Information provided
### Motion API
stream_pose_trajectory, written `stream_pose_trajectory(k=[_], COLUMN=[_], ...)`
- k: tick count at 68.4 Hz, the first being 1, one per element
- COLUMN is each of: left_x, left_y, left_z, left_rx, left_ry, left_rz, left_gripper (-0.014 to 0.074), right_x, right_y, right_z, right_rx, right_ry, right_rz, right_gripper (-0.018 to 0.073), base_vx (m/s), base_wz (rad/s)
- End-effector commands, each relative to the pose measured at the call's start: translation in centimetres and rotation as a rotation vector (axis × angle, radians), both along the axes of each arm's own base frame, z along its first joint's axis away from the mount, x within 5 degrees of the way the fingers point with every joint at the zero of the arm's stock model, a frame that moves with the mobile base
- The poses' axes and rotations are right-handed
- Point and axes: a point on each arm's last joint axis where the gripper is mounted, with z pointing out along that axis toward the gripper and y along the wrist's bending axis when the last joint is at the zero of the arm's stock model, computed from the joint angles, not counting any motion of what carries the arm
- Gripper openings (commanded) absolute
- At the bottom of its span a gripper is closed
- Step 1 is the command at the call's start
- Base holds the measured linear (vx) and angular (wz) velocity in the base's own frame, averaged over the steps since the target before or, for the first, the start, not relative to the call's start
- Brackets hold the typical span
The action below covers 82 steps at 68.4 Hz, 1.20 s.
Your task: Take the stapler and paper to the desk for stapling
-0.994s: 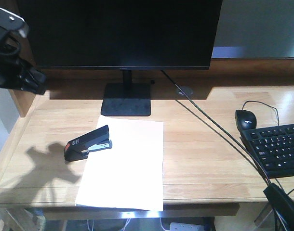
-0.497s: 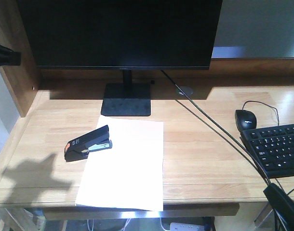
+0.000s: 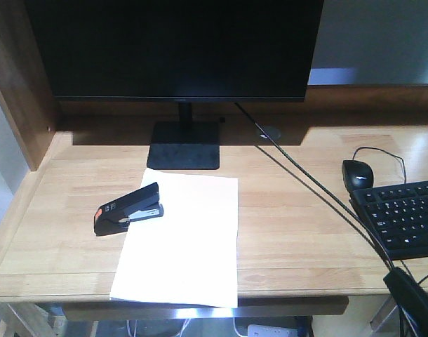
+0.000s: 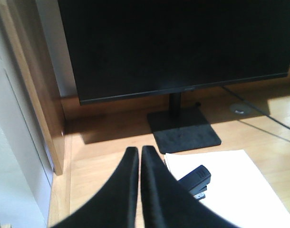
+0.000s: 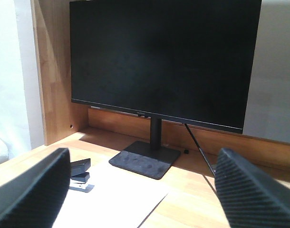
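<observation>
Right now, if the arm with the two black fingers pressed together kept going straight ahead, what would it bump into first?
Probably the monitor. The left gripper, shut and empty, points over the stapler and paper toward the monitor's stand and lower screen edge. If it is angled downward, it could meet the desk first; depth is unclear.

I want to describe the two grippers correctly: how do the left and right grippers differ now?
The left gripper has its fingers pressed nearly together and holds nothing; the right gripper is spread wide open, also empty. The left points down toward the stapler, the right toward the monitor. Both have black fingers.
</observation>
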Motion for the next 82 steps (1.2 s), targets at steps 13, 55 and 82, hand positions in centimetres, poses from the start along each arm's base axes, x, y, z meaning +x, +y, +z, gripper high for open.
stream_pose_trajectory(k=[13,55,82], left_x=[-6.7,-9.1,-9.1], left_y=[0.5,0.6,0.6], left_z=[-2.5,-6.5,-6.5], left_rx=[-0.033,-0.037,-0.037], left_ry=[-0.255,-0.321,-0.321], left_rz=[0.019,0.015,0.015], left_gripper=[-0.0006,-0.0006,-0.0006], right_x=[0.1,0.1,0.1], right_y=[-0.2,-0.2,-0.2], right_z=[0.9,0.9,0.9], right_rx=[-0.041,-0.041,-0.041], right_ry=[-0.042,-0.042,-0.042], right_rz=[-0.025,-0.025,-0.025], right_gripper=[0.0584,0.0584,0.0584], base_vx=[0.0,0.0,0.0], base_wz=[0.0,0.0,0.0])
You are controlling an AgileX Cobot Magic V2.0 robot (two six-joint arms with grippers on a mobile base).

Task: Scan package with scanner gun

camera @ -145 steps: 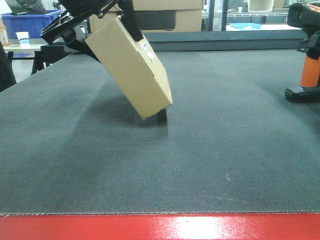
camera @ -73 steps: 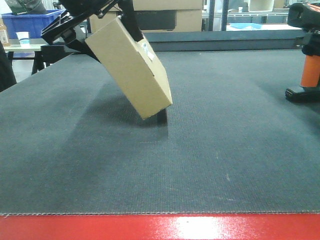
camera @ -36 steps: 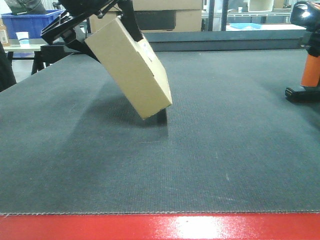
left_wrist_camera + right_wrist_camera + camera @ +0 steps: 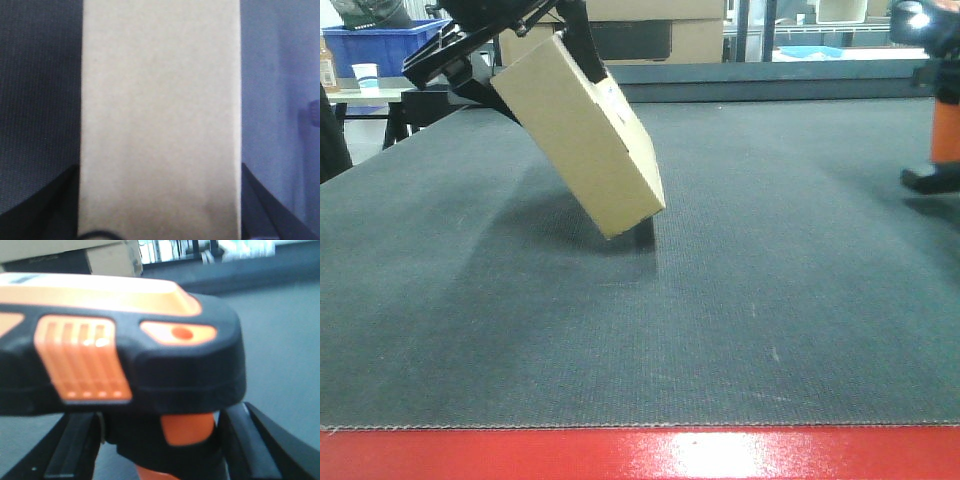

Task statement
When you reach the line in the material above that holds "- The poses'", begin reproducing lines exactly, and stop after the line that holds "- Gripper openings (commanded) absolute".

Response
- The poses' axes and rotations are right-handed
- Point and axes: a point on each arm's last joint axis where the gripper is mounted, with z pointing out along that axis toward the gripper and y along the wrist's bending axis when the last joint is at the zero of the arm's stock model, computed from the joint angles, not counting any motion of what carries the arm
- Gripper openings (commanded) absolute

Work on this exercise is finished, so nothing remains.